Die Ausstellung ist unterteilt in 14 Themeninseln, beginnend mit der berühmten Widerrufsverweigerung, die das Grundmotiv liefert. Dieser berühmte Moment, der nicht nur Gutes auslöste, aber dennoch die westliche, christlich geprägte Welt bis heute prägt, ist im Hauptteil der ehemaligen Kirche untergebracht. Noch weisen lediglich Schrifttafeln auf die zukünftige Ausstellung hin. Ein riesiges, nahezu sechs Meter hohes Gerüst im Innenraum dient als Installationshilfe für einen Zylinder, der dort die Besucher beeindrucken soll und erst noch geliefert wird. Das gilt auch für einen Großteil der rund 120 Exponate. Ulrike Breitwieser erklärt, dass der Hauptteil in den letzten zwei Wochen vor Ausstellungsbeginn über eine auf Ausstellungen spezialisierte Spedition quer durch Deutschland „eingesammelt“ wird. Fertig sind indes die vielfältigen technischen Notwendigkeiten, die zumeist für das Auge kaum sichtbar sind. Verlegt hinter Wänden und Decken bedurfte das in die Jahre gekommene Museum einer entsprechenden Generalüberholung. Wie Kosubek ausführt, stieß man im Laufe der Zeit immer wieder auf neue Herausforderungen. Doch es waren nicht nur veraltete Kabel, die neuen Verordnungen angepasst werden mussten, sondern auch Sicherheitstechnik, die ihren Weg in das 1000 Jahre alte Gebäude fand, um zu gewährleisten, dass weder Feuer noch räuberische Hände Zugriff auf die wertvollen Exponate erhalten.

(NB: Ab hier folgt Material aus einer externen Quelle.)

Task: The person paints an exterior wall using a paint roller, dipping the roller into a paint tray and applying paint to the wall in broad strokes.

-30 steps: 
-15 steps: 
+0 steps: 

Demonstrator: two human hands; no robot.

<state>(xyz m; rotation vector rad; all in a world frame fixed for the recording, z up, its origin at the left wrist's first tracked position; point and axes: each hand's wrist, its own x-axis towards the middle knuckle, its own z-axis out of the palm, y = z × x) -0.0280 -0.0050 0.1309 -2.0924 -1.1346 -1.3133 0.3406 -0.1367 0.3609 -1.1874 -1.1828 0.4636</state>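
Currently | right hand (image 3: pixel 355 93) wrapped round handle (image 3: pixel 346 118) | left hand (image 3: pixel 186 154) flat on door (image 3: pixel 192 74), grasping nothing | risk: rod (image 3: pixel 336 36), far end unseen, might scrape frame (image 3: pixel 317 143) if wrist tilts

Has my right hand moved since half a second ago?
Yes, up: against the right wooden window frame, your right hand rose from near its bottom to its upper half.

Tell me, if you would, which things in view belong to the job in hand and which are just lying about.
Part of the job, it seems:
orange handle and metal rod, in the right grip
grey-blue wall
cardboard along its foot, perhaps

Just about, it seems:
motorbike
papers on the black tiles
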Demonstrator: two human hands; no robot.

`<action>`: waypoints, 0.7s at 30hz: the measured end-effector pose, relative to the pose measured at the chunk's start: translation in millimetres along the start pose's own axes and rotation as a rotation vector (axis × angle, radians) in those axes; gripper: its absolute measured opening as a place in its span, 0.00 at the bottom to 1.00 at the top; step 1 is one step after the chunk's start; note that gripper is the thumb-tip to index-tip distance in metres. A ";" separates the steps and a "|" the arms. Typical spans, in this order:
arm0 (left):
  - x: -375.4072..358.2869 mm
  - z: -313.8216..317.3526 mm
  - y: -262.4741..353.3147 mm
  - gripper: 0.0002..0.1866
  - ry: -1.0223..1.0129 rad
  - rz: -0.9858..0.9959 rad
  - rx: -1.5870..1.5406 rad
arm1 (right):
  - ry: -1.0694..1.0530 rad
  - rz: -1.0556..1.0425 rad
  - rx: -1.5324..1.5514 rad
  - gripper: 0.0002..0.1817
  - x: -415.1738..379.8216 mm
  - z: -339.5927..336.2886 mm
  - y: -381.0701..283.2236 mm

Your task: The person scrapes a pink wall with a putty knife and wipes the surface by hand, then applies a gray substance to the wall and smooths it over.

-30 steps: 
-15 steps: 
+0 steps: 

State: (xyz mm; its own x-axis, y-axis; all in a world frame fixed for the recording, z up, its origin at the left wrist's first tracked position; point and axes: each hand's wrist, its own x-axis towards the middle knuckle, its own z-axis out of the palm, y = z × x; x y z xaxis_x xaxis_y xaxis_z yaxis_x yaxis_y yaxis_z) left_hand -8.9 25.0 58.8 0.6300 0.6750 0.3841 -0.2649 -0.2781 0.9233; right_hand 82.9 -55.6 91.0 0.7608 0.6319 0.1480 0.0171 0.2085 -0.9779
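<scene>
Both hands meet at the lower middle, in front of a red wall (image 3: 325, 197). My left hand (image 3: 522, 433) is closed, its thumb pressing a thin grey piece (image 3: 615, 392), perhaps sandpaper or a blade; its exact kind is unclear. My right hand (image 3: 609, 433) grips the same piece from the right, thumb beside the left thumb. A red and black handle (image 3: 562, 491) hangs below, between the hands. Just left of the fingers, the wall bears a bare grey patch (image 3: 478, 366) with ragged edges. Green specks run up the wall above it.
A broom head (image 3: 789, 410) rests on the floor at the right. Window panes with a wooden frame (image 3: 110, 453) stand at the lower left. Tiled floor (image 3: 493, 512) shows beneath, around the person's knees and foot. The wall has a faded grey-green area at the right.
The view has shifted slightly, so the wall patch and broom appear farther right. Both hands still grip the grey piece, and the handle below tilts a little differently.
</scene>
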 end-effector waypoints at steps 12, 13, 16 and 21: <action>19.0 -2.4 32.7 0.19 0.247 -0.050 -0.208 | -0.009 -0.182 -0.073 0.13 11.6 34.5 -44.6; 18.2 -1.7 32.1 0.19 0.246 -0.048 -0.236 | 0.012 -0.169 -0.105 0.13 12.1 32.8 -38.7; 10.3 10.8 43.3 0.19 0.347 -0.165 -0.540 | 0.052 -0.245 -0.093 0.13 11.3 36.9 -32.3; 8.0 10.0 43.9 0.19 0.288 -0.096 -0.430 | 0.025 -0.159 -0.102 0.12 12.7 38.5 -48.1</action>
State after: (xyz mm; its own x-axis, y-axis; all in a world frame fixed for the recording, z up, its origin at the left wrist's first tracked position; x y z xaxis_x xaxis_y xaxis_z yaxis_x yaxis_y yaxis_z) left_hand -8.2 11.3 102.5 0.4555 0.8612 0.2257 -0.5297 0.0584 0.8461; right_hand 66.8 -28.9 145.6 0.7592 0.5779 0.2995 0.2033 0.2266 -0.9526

Kleine Details, viel Arbeit

Besonders stolz ist das Team auf die sogenannte „Schatzkammer“, früher fanden dort Besprechungen oder kleinere Empfänge statt, nun ist es ein kleiner Hochsicherheitstrakt. Alte Türen wurden verstärkt, die denkmalgeschützten Fenster ergänzt durch einbruchssicheres Glas und ein Heizungssystem installiert, das die Exponate vor Klimaveränderungen schützt. Doch nicht nur die Technik nahm viel Zeit in Anspruch. Texttafeln oder Grafiken, Dinge, über deren Aufwand man sich als Besucher kaum Gedanken macht, beschäftigten das Ausstellungsteam über viele Monate. Texte mussten recherchiert, verfasst, angepasst und gegengelesen, sowie rechtliche Fragen geklärt werden, da ebenso Musikbeispiele, als auch Filmausschnitte die mediale Vielfältigkeit ergänzen. Der Bürgermeister zeigt sich deswegen besonders stolz und betont, dass andere Ausstellungen über deutlich mehr Personal verfügen. Dabei verweist er auch auf Dr. Olaf Mückain, der Kurator der Ausstellung ist und die ebenso anspruchsvolle wie zeitintensive Aufgabe hatte, die Erkenntnisse des wissenschaftlichen Beirats, der sich bereits vor mehreren Jahren erstmals traf, zu bündeln (In unserer Juli-Ausgabe folgt ein ausführliches Gespräch). Der Rundgang endet sowohl für die zukünftigen Besucher als auch den WO! Redakteur im Kreuzgang des Andreasstifts. Dieser wurde aufwendig saniert bzw. nach historischem Vorbild vervollständigt. Während der alte Flügel um verschiebbare Fenster ergänzt wurde, ließ der Altertumsverein die vor hunderten von Jahren zerstörten Teile des Kreuzgangs wieder auferstehen. Bei aller historischen Pracht gibt es aber eine kleine Einschränkung, da der Innenhof nun deutlich kleiner ausfällt und damit größere Konzerte, wie früher bei Jazz & Joy, eher nicht mehr möglich sein werden.